CHICAGO -- Gov. Rod R. Blagojevich continued on Thursday to promote an innovative proposal to spark economic activity and create jobs in Illinois, one day after unveiling the plan to lawmakers during his first State of the State speech.
Speaking at the University of Illinois at Chicago (UIC)-- one of a half-dozen sites where Blagojevich plans to quickly establish new Entrepreneurship Centers-- the governor discussed further his plans to provide training, tools and resources to Illinois entrepreneurs.
In addition to UIC, the first round of Entrepreneurship Centers will be located at five other locations, including UIC as well as Rock Valley College in Rockford, the University of Illinois at Urbana-Champaign, Western Illinois University in Macomb and at Southern Illinois University campuses in Carbondale and Edwardsville.
The first of the centers could be operational in two months, he said, and twenty centers could be in place within two years.
“There are countless entrepreneurs across the state with good ideas who just need a chance to show what they can do,” he said, explaining the purpose of the centers.
The governor’s plan to develop the Entrepreneurship Centers is a key element of his “Illinois Opportunity Fund,” the mechanism that Blagojevich envisions to attract private investment and venture capital to the state.
The centers would have the flexibility to draw on public and private sector resources, in addition to expertise available through universities and colleges, to help entrepreneurs obtain:
- recruiting services to locate operational management talent;
- legal resources including patent, trade and other intellectual property expertise;
- expert accounting and financial services; and
- access to equity investors and other sources of investment capital including participating venture capital funds in the Illinois Opportunity Fund.
People looking to expand or create businesses would also be eligible to benefit from 400 business planning and development assistance grants worth $5,000 each.
The Illinois Opportunity Fund would be a “fund of funds” that would raise almost $200 million from private sector investors. The funds will be managed by private sector experts and will invest in a diverse cross section of existing venture capital funds that commit to investing in Illinois based companies.

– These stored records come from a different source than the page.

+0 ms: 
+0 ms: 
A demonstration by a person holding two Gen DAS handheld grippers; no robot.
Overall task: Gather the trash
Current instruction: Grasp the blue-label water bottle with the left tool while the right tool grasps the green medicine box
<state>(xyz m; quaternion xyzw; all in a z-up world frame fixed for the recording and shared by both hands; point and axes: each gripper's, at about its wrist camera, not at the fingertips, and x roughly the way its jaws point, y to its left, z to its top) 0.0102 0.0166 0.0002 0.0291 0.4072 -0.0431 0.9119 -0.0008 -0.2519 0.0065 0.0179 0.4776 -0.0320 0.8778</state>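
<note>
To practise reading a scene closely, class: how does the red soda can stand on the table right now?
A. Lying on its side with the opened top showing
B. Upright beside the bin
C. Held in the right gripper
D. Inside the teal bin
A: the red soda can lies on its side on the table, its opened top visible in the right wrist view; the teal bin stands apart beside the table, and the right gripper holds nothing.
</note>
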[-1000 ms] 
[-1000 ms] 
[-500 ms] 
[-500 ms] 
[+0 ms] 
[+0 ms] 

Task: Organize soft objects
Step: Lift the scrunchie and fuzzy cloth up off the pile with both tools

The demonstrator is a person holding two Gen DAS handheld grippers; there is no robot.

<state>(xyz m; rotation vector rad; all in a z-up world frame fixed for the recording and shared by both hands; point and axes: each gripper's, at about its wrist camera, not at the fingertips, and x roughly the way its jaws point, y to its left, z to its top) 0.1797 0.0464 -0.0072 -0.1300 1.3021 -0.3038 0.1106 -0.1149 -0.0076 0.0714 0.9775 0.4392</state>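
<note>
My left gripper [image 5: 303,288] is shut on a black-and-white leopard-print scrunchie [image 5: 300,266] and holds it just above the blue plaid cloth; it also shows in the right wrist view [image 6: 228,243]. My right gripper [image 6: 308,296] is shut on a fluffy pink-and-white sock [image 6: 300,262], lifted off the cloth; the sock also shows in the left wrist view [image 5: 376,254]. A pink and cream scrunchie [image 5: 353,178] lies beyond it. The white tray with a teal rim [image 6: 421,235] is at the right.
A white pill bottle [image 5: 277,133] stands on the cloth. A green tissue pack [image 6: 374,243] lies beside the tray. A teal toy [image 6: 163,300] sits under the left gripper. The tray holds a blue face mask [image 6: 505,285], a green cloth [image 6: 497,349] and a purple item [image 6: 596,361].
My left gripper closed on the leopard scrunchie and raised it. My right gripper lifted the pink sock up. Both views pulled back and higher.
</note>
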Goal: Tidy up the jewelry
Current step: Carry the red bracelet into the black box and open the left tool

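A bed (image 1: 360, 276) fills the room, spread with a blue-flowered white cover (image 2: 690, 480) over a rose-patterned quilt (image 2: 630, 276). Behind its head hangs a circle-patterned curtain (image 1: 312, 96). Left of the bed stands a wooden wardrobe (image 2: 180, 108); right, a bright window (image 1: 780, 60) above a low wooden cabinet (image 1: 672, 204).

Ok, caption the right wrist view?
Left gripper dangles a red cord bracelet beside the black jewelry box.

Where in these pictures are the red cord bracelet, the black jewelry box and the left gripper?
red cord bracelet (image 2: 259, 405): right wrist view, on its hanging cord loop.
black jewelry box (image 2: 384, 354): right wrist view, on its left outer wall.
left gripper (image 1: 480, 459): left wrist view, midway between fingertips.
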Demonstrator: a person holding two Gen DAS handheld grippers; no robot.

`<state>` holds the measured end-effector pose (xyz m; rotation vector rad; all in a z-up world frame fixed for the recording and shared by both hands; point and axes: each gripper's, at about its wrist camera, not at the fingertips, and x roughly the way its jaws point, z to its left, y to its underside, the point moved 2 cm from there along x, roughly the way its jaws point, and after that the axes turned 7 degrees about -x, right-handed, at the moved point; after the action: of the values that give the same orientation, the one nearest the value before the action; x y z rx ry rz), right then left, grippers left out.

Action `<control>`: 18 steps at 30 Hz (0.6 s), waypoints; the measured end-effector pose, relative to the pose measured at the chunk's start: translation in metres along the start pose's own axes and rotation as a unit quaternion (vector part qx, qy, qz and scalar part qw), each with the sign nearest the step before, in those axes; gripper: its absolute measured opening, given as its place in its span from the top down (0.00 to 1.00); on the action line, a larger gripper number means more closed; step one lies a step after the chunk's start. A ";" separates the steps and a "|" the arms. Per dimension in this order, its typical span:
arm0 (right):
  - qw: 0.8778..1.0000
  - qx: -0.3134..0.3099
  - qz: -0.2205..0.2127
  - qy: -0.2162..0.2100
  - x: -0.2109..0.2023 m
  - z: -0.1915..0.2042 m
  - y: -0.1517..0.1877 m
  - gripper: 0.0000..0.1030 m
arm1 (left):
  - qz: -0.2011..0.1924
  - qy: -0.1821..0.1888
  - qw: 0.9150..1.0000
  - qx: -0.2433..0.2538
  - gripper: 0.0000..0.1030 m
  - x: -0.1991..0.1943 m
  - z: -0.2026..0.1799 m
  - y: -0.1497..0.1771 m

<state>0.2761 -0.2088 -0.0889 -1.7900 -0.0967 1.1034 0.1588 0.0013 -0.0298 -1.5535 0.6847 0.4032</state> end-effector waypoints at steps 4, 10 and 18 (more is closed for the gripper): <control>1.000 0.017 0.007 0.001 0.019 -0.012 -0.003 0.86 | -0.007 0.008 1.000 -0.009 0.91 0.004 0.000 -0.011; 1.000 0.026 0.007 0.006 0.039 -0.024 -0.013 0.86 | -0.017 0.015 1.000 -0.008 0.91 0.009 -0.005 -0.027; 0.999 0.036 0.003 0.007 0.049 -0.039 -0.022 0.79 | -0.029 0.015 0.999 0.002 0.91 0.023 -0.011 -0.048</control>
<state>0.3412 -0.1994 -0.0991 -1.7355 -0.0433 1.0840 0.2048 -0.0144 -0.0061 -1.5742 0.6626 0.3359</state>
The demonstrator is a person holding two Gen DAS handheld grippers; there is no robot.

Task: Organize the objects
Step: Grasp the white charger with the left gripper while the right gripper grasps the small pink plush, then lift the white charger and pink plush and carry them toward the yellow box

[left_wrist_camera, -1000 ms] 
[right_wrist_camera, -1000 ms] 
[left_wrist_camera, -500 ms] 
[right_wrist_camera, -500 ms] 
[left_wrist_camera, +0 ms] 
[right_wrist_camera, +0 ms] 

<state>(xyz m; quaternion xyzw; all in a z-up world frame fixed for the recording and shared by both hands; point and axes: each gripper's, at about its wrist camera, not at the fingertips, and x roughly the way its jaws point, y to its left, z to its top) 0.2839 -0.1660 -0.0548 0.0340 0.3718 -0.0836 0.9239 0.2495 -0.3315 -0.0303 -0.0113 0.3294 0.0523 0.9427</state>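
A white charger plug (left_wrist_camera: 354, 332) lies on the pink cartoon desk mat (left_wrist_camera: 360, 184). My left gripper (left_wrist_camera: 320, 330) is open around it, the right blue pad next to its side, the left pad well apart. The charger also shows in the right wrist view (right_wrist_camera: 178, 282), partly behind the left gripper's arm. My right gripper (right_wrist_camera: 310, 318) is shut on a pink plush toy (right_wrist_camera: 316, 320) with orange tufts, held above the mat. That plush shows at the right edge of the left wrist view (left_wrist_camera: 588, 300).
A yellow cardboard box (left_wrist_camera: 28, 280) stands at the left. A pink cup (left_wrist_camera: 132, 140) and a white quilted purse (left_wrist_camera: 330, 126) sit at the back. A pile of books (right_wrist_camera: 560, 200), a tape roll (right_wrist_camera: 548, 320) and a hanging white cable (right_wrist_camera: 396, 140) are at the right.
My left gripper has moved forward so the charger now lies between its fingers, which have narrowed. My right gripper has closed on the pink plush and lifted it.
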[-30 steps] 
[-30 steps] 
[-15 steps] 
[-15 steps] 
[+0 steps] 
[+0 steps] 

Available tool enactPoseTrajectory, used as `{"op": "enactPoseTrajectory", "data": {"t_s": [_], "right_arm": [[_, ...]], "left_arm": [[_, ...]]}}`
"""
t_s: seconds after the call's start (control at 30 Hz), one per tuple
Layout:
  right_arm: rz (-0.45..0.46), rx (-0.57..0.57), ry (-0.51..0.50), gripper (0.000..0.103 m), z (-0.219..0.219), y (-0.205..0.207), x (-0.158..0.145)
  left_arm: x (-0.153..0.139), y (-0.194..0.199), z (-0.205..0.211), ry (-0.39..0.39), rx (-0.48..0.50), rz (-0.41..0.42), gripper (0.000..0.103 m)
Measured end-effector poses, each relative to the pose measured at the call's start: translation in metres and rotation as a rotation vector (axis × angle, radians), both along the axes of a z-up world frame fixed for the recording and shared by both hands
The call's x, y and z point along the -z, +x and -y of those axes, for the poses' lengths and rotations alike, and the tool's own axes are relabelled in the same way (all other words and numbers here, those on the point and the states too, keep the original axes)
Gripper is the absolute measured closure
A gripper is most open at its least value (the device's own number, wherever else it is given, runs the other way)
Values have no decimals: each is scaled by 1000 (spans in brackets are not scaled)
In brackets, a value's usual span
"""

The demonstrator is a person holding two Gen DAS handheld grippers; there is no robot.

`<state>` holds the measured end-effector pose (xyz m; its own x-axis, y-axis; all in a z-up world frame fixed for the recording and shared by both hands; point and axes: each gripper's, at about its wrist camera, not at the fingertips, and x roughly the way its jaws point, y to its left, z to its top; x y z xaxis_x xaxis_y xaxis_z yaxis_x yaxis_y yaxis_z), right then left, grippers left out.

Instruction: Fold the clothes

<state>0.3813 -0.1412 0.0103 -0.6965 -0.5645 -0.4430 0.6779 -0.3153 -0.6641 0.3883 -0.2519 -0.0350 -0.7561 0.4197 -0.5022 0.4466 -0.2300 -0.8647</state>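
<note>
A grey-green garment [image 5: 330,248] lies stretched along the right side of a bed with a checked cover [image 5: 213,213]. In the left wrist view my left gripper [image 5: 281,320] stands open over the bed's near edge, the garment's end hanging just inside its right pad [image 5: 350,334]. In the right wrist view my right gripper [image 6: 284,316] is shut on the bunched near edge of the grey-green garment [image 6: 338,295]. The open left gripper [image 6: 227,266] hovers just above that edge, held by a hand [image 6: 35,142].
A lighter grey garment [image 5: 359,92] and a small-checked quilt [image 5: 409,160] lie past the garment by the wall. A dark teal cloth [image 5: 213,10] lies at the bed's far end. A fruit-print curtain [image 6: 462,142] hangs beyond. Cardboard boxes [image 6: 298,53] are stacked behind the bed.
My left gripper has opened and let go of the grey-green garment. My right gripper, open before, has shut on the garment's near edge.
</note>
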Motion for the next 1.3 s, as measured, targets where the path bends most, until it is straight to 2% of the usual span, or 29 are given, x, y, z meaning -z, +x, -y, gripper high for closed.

Illinois has largely lacked access to such investments—and such funding is especially rare in downstate communities. In 2002, Illinois received less than 1 percent of all venture investment in the United States, with less than 1 percent of that meager amount invested outside of the Chicago metropolitan area.
The governor said that the Illinois Opportunity Fund “will help jumpstart industries and focus on new technologies that have the potential to not only put people back to work, but to create the sort of jobs that will attract young people to our state.”
The Illinois Opportunity Fund is based on a successful model piloted in Oklahoma, and subsequently implemented in several states, including Iowa and Arkansas.
The state’s Department of Commerce and Economic Opportunity (DCEO) would be assigned to develop the program and the centers. Jack Lavin, who has been selected by the governor to head the department, joined Blagojevich at the event on Thursday.
During his State of the State address, Blagojevich pledged that the Illinois Opportunity Fund can help to ensure that “there will be no more missed business opportunities,” citing the fact that although the Web browser was developed at the University of Illinois in the early 1990s, other states benefited more from the economic activity associated with the Internet.
He referred to nanotechnology-- the manipulation of matter at the atomic level—as an area in which Illinois is currently a national leader, and a field that he said he would target for expansion.
The establishment of the Entrepreneurship Centers at UIC and other sites could build upon the successes already posted by the University of Illinois in serving as a valuable engine for research and development needed for high-tech businesses. More than 35 such businesses are currently under development through the University’s new start-up services entity, called “IllinoisVENTURES.”
Through the university’s current program, financing and consulting are being provided to companies that market—among other items-- biohazard and chemical weapon detection equipment; revolutionary power sources for consumer products; and groundbreaking drugs for the treatment of cancer, stroke and Alzheimer’s disease.
The university also helped bring about more than 430 new disclosures and 260 patent filings in fiscal years 2001 and 2002.
Scheduled to join Blagojevich and Lavin on Thursday morning were University of Illinois president James Stukel; UIC Chancellor Sylvia Manning; Lawrence Eppley, chairman of the university’s board of trustees; and Gary Conkright, CEO, SmartSignal.